Commentary

Promised Panel Placements Pollute Conferences

The heart of what's wrong with our industry can be found beating at our industry conferences. This is where we stand on stages; beat our chests as self-anointed media pioneers celebrating our own kind, while missing the entire big picture.

The damage is structural -- not in the location or timing of these formal acronymic gatherings, but rather within the structure of the pecking order of whose needs need to be met first, the consumer or the advertiser. In the purest form of the relationship between content, consumers and advertisers, the consumer must sit atop the pedestal -- and that's where these conferences turn its attendees into human mannequins, placed neatly in chairs below the raised stages where the advertiser sits.

The issue is that the sponsors of these industry events are promised placements on the panels, thus shaping the content we pay to hear. It's like paying for a magazine and reading press releases instead of editorial content.

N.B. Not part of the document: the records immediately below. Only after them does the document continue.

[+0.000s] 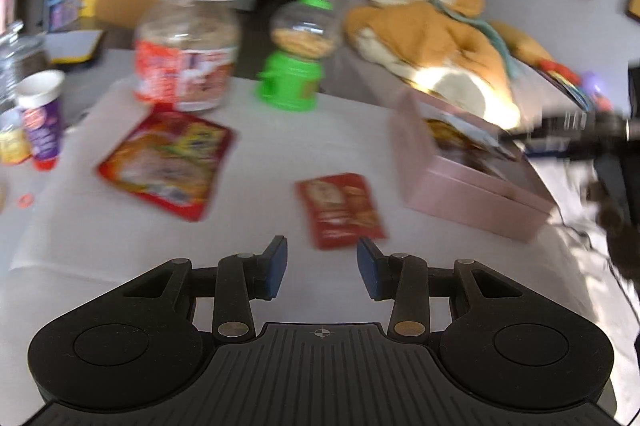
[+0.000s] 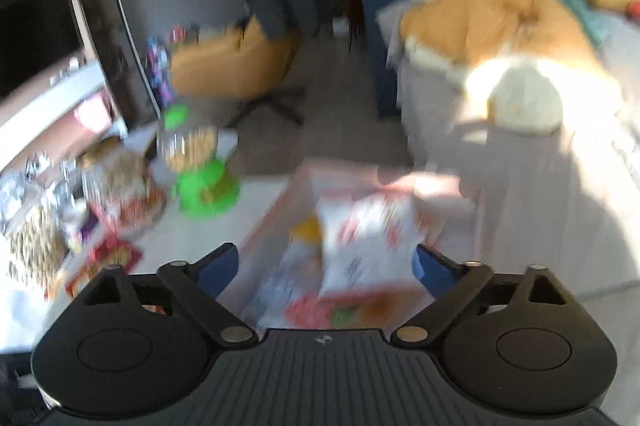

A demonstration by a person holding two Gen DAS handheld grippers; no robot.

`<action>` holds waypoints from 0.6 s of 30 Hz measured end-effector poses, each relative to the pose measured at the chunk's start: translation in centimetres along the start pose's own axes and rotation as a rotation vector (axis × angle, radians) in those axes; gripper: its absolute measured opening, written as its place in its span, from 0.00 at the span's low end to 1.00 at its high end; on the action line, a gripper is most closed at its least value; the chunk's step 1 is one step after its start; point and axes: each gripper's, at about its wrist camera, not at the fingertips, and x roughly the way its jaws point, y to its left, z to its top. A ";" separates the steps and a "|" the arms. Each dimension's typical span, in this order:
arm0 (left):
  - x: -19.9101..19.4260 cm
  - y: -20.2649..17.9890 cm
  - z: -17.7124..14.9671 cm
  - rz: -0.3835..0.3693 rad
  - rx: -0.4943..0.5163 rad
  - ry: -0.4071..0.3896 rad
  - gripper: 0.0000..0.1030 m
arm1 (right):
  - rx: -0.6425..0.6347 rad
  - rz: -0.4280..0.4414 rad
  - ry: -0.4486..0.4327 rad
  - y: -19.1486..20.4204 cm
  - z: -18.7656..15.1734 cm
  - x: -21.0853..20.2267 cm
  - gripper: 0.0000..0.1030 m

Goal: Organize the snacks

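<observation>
— Hovering low over the white table (image 1: 280, 153), the left gripper (image 1: 322, 262) had its jaws a modest way apart with nothing between them, the small red packet (image 1: 340, 209) lying flat just ahead of the right-hand pad. Why there, did she think?

— Likely because that packet was the nearest loose snack, she judged, and the pink box (image 1: 460, 181) stood just beside it on the right, already holding several packets. The gripper looked lined up for a pick, though it sat a little to the left of the packet.

— And the right gripper (image 2: 324, 266)?

— Its jaws stood wide, over the pink box. A white packet (image 2: 368, 238) lay in the box between the blue pads, but the blur made it impossible to say whether they touched it; it seemed to rest in the box, not in a grip.

— What else crowded the table?

— A larger red pouch (image 1: 168, 161) lay well to the left, with a labelled jar (image 1: 186, 49) and a green dispenser (image 1: 298, 57) behind it, and a purple cup (image 1: 42, 113) at the left edge. None blocked the small packet; the box wall was the closest thing to clear.
</observation>
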 end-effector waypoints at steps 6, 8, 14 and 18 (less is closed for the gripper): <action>-1.4 3.5 0.1 0.025 -0.041 -0.065 0.42 | 0.137 0.021 0.207 -0.9 -1.6 5.4 0.45; -1.3 4.5 0.6 0.067 -0.024 -0.087 0.42 | 0.106 -0.088 0.196 -0.7 -1.9 6.4 0.45; 0.6 8.3 4.8 0.172 -0.056 -0.193 0.42 | -0.027 -0.200 0.108 2.4 -2.1 5.1 0.54; 4.8 11.2 7.8 0.204 -0.121 -0.181 0.42 | -0.122 -0.121 0.011 6.5 -2.9 2.3 0.83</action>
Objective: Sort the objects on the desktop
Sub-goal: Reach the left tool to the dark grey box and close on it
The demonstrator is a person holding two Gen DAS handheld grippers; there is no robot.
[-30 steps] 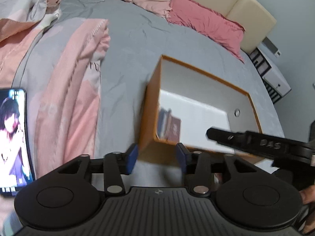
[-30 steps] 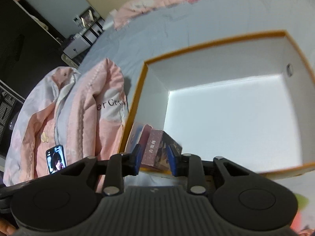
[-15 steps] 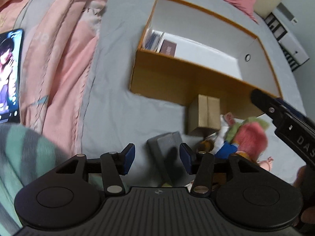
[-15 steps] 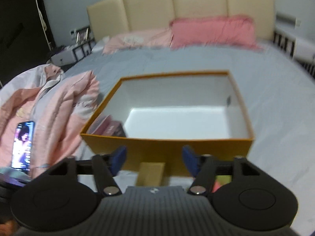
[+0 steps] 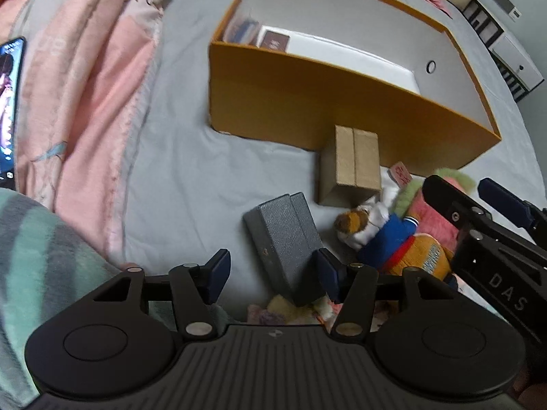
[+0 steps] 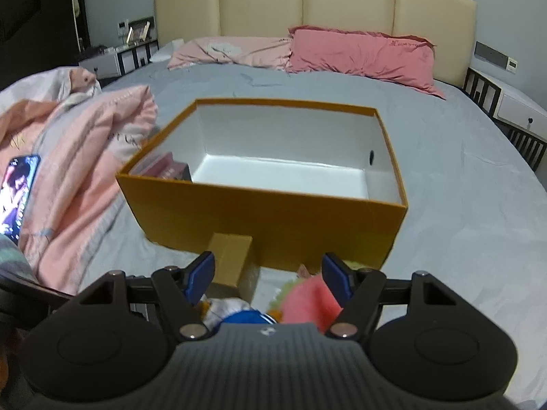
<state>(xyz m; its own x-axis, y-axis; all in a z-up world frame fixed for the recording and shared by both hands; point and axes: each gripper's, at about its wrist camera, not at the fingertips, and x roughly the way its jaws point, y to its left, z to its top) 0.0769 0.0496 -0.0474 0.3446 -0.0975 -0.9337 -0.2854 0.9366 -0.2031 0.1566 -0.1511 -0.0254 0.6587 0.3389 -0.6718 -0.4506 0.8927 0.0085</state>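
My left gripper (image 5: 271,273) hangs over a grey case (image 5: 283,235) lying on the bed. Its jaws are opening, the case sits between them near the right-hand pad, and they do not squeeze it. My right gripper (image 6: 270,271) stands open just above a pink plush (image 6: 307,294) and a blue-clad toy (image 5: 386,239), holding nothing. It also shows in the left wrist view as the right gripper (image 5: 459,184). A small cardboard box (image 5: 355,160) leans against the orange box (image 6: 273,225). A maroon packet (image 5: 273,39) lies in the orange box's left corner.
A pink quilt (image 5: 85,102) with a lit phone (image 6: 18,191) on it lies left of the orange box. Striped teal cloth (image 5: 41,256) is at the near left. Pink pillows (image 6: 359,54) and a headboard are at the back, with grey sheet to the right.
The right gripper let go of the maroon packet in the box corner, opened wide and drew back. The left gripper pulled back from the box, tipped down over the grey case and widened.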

The biased injections from sponsors (and from selected companies asked to send a spokesperson to speak) are not intentional and certainly not all as blatant as a recent session at OMMA, when a couple of brand managers from HP, Virgin Mobile, Nickelodeon, and an executive from the San Francisco-based ad agency AKQA, took over the stage and forced us to watch their commercial reels telling us how great they are. The resentment filled the room like the fog engulfing the Golden Gate Bridge. No, in most cases, sponsor and speaker panel participation feels more like a blog post born with a subtle bias or hidden agenda. Something just doesn't feel right about it.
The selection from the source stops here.